The most beautiful thing about the last couple of months of showing the film in such diverse countries (you know, we were traveling from Korea to Toronto to India to Eastern Europe) is that a lot of people who go see the movie share this dark humor that’s in the film. And there’s actually a lot of people who laugh at the end, which is fine. And then, of course, there are countries like India where 900 people come to your screenings and they are suddenly confronted with a world that they didn’t know existed anywhere else. In each country the interesting thing is to be able to talk about sexuality, taboo, bodies, and to feel these differences in each country and to promote these conversations about social tensions, and I think that’s something that’s happening all over the world. We’re living in a world that’s more and more unequal so I think there’s a core subject to the film that the majority of people identify themselves with.

On His Film Collective, NABIS Filmgroup

I don’t think we have a core theme that we’re all working on. But I think what makes our work environment special is that we try to really get involved in each other’s projects and work throughout the whole process, from the first idea to the finished film and through distribution, with each other.

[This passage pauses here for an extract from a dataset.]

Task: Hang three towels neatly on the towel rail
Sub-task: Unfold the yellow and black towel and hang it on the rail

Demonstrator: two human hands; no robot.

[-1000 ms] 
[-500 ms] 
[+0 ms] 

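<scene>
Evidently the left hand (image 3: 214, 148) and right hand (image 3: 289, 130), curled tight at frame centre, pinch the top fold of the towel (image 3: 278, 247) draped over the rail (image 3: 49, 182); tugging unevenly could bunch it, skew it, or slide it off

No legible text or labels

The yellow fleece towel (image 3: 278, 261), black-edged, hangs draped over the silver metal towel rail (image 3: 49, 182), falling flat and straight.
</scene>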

And our directors and our directors of photography and our editors are part of this collective. It’s something very family-like in the environment we’re working with. I think that’s really interesting and very special. Because filmmaking can be solitary, especially when you start writing and financing your film—it can take many years which is the case for a lot of people. There’s something about this constant development and discussion of projects that I think is very productive.

On Creating Argentine Cinema as an Outsider

I think there’s significance because we’re a bit outside of the whole thing. We don’t have the classical, Argentinian theme somehow that a lot of people who grew up here share. Maybe our outside view draws us to other places, especially in this project. These are people and places that nobody knows about. We develop a curiosity because we’re sort of discovering those places in Argentina. There’s definitely something in our viewpoints that draws us to certain things that Argentinian directors won’t focus so much on. Or we analyze certain aspects of society that are maybe a given for people who live here. For me, for example, the province of Buenos Aires is a place that’s extremely interesting for me to portray in A Decent Woman, you know, like finding these harsh clashes of rich and poor spaces. There’s very little in Argentine cinema about these problems in Buenos Aires. There’s stuff that probably we see that people who grew up in don’t see.